В центре кружка мужчин, как и положено было быть, стоял доцент Карнаухов, сейчас же выделявшийся среди всех утонченно-интеллигентным видом своим. Против того, как он был на вечере у Лусо, он был только в другом галстуке, более темном и более подходившем к тонким и черным линиям его бакенбард. Он держал вечерний выпуск «Известий» и возмущенно говорил что-то. Его всегдашний противник, доцент Мещеряков, стоял тут же, но не вступал в разговор. То, что он всегда решительно отстаивал в институте (или в кругу знакомых) и что было для Мещерякова принципиально важным, имевшим научную, как ему казалось, основу, он не позволял себе открыто отстаивать на людях, где, он чувствовал, он не мог быть понят и поддержан; но он все преподносил так, словно не хотел ставить себя в положение человека, выносящего сор из избы (тот сор, по которому сейчас же можно определить, что происходит в избе), и выдвигал это как правило игры, которому невольно подчинялся и Карнаухов. Они были теперь как будто совсем другими людьми по отношению друг к другу, чем были на вечере у Лусо; но на гладком и полном лице Мещерякова нет-нет и возникала усмешка, какою он все же не мог не комментировать то, что говорил Карнаухов.

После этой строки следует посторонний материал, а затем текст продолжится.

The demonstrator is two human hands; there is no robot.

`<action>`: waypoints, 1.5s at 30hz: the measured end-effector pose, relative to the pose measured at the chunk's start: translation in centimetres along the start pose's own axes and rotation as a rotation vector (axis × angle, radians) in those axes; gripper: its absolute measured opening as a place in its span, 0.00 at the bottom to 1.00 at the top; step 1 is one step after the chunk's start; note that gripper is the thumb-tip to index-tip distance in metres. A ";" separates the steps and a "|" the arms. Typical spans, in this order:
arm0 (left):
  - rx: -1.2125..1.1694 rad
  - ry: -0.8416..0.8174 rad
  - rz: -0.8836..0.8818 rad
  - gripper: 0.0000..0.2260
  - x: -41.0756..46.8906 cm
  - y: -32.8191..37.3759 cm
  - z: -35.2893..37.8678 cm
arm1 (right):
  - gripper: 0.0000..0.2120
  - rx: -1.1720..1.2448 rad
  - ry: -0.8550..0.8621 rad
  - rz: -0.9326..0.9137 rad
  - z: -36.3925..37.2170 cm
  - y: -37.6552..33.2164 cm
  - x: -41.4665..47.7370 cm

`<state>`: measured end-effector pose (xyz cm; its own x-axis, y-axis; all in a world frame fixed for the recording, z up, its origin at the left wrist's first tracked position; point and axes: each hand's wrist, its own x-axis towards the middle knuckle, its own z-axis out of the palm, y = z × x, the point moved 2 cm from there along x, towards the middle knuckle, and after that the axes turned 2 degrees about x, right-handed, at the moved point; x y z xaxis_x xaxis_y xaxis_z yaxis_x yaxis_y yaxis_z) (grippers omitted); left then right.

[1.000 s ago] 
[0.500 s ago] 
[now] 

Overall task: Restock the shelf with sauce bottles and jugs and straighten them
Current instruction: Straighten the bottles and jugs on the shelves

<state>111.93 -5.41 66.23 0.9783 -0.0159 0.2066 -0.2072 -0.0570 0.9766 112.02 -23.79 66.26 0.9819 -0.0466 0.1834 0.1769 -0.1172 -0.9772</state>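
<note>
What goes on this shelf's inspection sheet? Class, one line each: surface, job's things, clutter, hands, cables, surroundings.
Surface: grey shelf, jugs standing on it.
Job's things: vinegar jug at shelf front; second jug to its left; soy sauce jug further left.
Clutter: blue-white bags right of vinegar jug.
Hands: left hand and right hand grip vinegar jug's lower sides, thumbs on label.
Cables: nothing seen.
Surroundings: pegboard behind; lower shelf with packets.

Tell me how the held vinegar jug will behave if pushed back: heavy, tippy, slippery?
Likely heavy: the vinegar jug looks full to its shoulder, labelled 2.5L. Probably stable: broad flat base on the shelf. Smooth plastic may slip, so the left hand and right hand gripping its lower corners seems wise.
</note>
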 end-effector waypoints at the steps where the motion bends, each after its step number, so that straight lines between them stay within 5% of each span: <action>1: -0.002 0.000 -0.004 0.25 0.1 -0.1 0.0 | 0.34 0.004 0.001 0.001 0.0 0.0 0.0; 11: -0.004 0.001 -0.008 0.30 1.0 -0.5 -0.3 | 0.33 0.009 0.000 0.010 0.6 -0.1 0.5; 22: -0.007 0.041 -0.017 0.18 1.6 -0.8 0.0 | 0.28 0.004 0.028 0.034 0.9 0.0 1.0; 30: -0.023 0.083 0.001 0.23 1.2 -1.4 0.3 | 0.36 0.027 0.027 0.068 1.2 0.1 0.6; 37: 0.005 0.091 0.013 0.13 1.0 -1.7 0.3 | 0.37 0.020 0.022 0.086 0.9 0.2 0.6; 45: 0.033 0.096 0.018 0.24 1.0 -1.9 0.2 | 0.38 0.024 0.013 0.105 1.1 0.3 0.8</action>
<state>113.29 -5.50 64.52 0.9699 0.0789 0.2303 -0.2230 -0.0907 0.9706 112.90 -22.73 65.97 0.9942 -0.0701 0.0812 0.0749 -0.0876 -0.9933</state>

Когда Арсений подошел к ним, разговор был в разгаре. Карнаухов только что прочитал опубликованный в газете отчет о пребывании де Голля в Москве и переговорах с ним и был возмущен речью французского президента, произнесенной им на встрече с Промысловым после знакомства с Москвой.

— Ведь ему, в сущности, показали лучшее, что у нас есть, — возмущенно говорил Карнаухов, высказывая то, что он действительно думал и что в речи де Голля было неприемлемо для него; но утонченным видом своим он опять производил то впечатление, будто подделывался под простонародное мнение (что осуждалось, но что было модно среди определенного круга людей), и все потому с недоверием слушали его. — Я могу признать, что он умен, да я и признаю это, — говорил Карнаухов. — Но, позволь, хоть ты и генерал и француз, но и нас не считай за дураков. Едут-то они все как будто с улыбкой, а без того, чтобы уколоть, нет, без этого не могут. Арсений, Арсений, ну-ка, ты человек нейтральный, — сказал Карнаухов, чуть оглянувшись на Мещерякова, как будто нарушал правило игры. — Ты человек справедливый, — поправился он, — так вот послушай и скажи свое мнение. Вот, слушай. — И, развернув газету, Карнаухов уже во второй раз принялся читать: — «Я пришел к выводу, что Париж и Москва стоят перед одной и той же проблемой — улучшения благосостояния человека, как Франция и Россия стоят перед одной и той же проблемой — проблемой мира». Ну, каково? — спросил он, закончив читать и отстраняя от себя газету. — Как тебе этот де Голль? А ведь ему показали лучшее, что есть в Москве!